A little follow up on the interesting topic that was blogged by Alan. I promised to add a few comments on column selection as I have had several questions of this nature.
In general in gas analysis, you need to use columns with high retention. So only thick-film liquid phases like Rtx-1 or adsorption (PLOT) columns are to be considered. Additionally the columns need to have a high degree of inertness. For liquid phases this is generally not an issue, but for PLOT columns, this depends on the material used. Alumina is only usable for hydrocarbons and a series of halogenated compounds. Silica and Carbon also have limitations, although for sulfur gases, silica does show quite promising.
The most inert materials that combine retention and inertness are the porous polymers. These materials are available as packed and also as PLOT column. One of the most inert and stable porous polymer PLOT columns is the Rt-U-BOND. This column elutes H2S as a symmetrical peak (fig 1). Even SO2 peak shape at 100 ppm is very good (fig.2). Such columns are ideal candidates for analyzing compounds like arsine and phosphine.
Fig.1 H2S and COS at 1 ppm in natural gas on a Rt U-BOND. Note the symmetry of H2S
Fig.2 Peak shape of 100 ppm SO2 on a Rt U-BOND.
Special thanks to Mark Vermunt from Interscience, The Netherlands, for sharing the chromatogram
Porous polymers can also be packed in a 0.53mm MXT. For high inertness a Hayesep D can be considered. Such MXT columns are also Siltek deactivated and have a relative small column surface, resulting in minimal adsorption. Because of the diameter, one can also use such 0.53mm ID columns in normal inlets designed for split/splitless. Specific advantage of the packed column, is that they offer highest possible retention, which is beneficial for the volatile gases. They operate with low flow rate, about 1-2 ml/min.

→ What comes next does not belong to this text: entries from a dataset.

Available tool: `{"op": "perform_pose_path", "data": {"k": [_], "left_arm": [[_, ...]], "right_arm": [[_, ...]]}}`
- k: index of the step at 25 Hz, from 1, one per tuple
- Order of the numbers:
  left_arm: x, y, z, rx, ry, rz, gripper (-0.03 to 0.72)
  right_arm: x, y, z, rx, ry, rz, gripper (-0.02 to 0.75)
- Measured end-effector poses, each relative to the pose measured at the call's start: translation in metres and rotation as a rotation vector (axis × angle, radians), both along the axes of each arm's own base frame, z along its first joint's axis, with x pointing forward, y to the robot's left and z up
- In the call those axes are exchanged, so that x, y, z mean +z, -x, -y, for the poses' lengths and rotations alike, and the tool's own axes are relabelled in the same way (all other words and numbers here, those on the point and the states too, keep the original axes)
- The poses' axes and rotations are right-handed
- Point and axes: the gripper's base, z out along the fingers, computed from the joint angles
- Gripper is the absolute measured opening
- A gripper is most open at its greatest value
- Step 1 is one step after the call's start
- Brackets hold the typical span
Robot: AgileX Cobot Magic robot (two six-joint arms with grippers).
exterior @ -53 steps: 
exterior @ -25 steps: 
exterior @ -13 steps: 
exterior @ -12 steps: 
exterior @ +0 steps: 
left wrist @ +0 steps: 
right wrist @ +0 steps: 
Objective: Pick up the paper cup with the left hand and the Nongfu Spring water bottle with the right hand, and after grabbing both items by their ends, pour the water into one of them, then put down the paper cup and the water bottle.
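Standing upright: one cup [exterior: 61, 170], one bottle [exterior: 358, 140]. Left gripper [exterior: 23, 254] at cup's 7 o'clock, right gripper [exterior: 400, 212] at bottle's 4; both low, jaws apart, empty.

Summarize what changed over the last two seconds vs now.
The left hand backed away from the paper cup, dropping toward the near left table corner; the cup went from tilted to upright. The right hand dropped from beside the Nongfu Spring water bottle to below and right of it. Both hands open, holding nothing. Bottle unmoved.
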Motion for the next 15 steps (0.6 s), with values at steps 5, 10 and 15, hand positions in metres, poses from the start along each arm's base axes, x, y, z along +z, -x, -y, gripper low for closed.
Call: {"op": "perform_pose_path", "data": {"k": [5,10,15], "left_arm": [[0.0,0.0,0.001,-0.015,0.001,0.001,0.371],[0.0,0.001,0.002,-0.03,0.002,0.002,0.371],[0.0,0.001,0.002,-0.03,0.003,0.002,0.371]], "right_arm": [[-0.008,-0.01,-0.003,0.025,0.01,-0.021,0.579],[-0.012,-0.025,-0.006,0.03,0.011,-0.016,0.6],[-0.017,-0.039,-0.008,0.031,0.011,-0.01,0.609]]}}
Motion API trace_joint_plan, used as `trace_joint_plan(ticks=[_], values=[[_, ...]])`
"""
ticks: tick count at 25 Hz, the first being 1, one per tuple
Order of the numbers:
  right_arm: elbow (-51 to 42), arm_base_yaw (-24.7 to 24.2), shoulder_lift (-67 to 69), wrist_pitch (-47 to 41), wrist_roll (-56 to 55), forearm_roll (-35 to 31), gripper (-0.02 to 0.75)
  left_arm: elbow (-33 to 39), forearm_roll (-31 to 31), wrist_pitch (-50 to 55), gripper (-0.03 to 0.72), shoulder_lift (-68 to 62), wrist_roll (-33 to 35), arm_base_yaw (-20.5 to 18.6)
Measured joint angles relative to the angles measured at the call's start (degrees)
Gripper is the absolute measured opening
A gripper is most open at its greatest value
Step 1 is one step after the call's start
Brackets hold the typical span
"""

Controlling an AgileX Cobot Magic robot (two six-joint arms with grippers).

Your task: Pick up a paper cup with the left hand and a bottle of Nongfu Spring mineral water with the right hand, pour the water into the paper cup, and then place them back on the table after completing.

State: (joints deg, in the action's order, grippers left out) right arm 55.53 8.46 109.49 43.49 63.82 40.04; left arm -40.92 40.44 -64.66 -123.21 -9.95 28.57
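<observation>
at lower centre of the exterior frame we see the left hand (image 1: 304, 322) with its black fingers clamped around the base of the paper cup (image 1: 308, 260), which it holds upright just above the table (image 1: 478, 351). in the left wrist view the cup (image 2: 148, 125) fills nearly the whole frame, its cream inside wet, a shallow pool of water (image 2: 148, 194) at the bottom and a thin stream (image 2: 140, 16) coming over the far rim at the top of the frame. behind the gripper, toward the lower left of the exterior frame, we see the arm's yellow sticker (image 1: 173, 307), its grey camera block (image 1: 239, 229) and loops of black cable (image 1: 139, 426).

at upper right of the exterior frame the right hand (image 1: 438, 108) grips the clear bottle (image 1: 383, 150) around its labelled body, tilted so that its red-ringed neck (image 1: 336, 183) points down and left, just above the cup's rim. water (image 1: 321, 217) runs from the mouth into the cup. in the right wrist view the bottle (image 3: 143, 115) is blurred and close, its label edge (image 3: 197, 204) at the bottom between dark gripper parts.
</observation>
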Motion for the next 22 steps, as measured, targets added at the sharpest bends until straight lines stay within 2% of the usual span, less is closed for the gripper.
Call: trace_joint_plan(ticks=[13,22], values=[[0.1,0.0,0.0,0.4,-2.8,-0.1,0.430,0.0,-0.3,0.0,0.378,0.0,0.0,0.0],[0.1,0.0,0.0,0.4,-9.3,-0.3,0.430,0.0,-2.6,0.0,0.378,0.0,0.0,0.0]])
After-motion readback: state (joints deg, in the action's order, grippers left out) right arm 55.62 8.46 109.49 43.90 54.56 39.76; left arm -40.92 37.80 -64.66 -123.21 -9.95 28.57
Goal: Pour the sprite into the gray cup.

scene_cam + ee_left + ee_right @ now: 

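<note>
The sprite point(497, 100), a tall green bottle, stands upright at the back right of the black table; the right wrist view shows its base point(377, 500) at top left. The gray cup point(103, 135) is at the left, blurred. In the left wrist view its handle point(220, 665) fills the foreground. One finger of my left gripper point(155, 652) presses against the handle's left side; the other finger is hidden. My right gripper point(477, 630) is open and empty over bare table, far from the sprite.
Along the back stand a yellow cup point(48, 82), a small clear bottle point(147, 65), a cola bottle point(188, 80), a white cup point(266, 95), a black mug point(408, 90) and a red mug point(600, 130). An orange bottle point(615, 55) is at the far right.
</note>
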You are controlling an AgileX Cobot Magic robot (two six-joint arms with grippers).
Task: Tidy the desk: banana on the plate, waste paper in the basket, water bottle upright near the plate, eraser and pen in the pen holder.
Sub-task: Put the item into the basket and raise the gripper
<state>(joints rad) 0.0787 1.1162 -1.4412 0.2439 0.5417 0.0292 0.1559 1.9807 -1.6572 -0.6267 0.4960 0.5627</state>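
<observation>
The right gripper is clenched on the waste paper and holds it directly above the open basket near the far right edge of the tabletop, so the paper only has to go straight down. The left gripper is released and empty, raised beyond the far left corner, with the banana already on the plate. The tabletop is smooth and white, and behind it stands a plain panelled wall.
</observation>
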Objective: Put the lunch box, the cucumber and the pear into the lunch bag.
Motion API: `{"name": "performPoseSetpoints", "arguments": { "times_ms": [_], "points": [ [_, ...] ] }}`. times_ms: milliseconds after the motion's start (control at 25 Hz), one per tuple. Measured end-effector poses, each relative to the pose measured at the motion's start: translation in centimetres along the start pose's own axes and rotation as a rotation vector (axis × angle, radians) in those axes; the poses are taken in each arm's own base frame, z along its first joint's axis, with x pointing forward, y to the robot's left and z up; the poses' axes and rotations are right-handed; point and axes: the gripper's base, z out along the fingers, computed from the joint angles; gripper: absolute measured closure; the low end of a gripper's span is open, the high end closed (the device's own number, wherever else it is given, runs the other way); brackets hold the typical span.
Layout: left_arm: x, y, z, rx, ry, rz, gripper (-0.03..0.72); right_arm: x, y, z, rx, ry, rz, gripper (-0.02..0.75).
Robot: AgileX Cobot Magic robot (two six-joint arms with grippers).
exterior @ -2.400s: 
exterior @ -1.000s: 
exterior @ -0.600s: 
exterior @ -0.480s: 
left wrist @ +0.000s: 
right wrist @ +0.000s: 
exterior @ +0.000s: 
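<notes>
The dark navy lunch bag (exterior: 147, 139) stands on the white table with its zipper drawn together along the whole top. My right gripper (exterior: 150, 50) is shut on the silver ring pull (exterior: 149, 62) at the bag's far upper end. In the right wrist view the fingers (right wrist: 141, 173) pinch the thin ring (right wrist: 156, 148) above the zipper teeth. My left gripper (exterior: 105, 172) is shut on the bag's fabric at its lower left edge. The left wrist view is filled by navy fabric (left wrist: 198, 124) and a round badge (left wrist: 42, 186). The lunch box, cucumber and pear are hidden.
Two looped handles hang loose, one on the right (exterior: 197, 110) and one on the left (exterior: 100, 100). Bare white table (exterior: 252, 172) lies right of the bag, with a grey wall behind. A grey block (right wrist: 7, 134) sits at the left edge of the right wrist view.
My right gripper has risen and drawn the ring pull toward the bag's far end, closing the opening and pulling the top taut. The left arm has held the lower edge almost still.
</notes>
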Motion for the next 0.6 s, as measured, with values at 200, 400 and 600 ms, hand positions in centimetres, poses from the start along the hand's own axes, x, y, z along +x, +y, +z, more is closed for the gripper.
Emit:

Sometimes the analytes are so reactive that the oven temperature has to be as low as possible. Here the thick-films Rtx-1 are interesting. For instance analyzing chlorine or thionyl chlorides, can be done using 7 microns Rtx-1 on 0.53mm fused silica. Often 0.53mm columns are used because injection is done with sample loops, often using direct injection. Proper column connections are essential as peaks still elute relative fast and injection error can compromise the efficiency.